Exercise instructions: Two lines below mark the span: the one containing "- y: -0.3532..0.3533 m" and the one containing "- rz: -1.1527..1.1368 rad". Set down both, plus every line between, exactly as they stand, and nothing else.

Stored data:

○ ○ ○

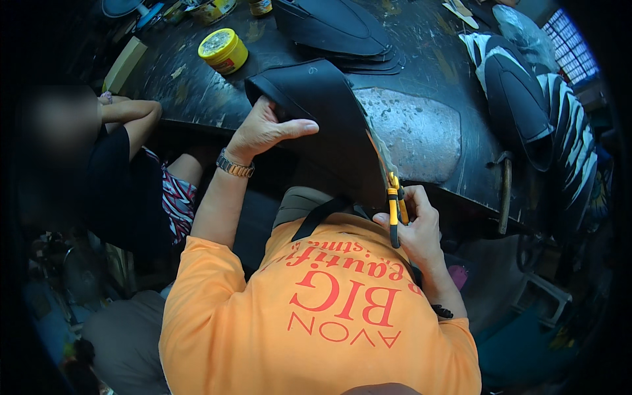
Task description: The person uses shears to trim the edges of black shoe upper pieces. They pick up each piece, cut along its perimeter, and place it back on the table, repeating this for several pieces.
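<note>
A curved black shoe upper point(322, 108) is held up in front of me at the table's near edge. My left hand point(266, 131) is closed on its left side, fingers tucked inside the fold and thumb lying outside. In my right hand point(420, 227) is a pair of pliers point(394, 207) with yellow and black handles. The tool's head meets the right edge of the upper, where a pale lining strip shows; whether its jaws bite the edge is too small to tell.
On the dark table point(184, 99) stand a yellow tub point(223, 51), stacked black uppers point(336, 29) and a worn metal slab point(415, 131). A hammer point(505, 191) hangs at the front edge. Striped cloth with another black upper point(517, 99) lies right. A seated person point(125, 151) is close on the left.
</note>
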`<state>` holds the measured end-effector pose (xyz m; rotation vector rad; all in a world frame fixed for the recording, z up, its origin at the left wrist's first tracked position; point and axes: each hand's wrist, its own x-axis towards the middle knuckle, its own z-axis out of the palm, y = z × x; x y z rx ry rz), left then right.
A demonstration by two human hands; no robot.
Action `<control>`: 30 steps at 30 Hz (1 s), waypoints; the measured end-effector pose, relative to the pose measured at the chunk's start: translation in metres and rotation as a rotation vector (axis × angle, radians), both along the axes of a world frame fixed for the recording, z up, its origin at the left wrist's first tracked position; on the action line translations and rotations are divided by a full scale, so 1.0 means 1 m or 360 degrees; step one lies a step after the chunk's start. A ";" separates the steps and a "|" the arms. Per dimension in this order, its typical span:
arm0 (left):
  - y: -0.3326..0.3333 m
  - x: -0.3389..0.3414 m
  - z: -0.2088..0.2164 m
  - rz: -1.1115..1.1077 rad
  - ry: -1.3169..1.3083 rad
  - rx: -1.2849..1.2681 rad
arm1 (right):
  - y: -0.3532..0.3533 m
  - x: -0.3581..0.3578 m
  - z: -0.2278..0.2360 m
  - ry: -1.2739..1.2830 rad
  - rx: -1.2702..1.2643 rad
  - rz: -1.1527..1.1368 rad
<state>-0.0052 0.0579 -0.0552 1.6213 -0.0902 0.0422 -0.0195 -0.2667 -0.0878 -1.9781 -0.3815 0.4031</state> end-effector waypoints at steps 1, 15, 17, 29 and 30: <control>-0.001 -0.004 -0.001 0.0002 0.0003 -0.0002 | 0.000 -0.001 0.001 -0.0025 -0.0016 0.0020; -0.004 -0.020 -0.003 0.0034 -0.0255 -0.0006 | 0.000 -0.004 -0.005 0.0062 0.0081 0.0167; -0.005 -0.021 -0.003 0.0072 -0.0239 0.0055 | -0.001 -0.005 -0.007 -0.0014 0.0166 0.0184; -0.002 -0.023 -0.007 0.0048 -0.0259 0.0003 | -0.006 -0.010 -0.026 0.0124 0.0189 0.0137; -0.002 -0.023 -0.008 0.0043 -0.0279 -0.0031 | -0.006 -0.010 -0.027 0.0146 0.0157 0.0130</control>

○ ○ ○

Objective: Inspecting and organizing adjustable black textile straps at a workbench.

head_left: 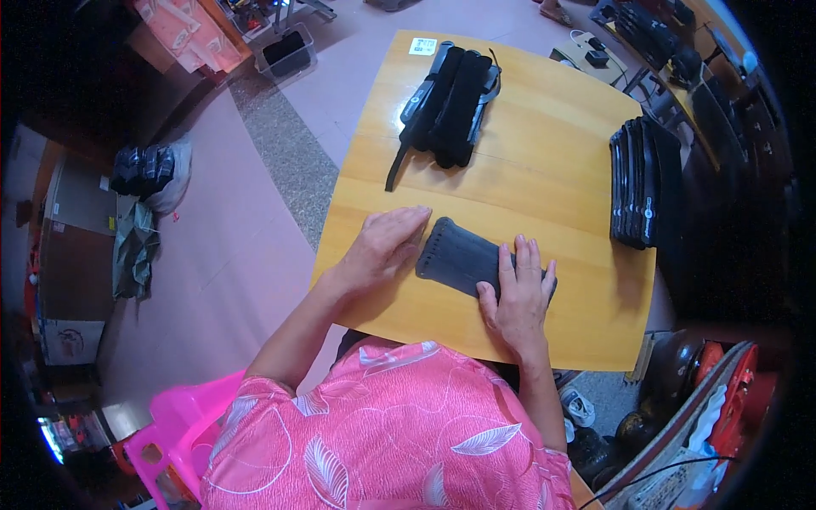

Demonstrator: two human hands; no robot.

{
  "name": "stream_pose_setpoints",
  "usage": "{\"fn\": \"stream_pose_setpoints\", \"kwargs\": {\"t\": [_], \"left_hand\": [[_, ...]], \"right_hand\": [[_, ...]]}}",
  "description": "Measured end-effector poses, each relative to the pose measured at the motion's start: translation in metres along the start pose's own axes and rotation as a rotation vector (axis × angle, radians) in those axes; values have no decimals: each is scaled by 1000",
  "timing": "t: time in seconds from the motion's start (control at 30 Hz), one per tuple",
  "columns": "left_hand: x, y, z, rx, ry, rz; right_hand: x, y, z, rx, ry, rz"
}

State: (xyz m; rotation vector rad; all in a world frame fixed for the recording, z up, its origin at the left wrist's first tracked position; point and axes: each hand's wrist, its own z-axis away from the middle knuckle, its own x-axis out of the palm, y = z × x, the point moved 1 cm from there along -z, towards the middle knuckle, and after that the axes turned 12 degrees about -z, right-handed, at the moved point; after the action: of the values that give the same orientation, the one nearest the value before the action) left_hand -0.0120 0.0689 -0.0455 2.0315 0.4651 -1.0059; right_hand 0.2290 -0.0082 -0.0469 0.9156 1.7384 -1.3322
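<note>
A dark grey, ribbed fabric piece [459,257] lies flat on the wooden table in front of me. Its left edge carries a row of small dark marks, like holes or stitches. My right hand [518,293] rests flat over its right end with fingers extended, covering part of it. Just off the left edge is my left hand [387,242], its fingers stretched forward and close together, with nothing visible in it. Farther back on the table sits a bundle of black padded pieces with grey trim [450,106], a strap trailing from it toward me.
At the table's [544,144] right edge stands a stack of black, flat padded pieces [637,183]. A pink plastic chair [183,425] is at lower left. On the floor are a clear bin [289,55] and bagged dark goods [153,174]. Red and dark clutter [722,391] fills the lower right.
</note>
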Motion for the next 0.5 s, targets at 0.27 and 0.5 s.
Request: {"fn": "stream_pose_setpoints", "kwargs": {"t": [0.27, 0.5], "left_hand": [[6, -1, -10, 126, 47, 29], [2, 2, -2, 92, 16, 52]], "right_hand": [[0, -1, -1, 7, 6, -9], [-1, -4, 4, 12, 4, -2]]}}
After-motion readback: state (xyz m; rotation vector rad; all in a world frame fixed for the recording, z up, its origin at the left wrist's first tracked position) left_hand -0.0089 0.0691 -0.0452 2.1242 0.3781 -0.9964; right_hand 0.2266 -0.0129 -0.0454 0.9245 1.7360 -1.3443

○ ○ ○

Solution below:
  - y: -0.3532..0.3533 m
  - x: -0.3581..0.3578 m
  - z: -0.2278..0.2360 m
  - ry: -1.2739..1.2830 rad
  - rx: -1.2702..1.2643 rad
  - rz: -1.1527..1.1368 rad

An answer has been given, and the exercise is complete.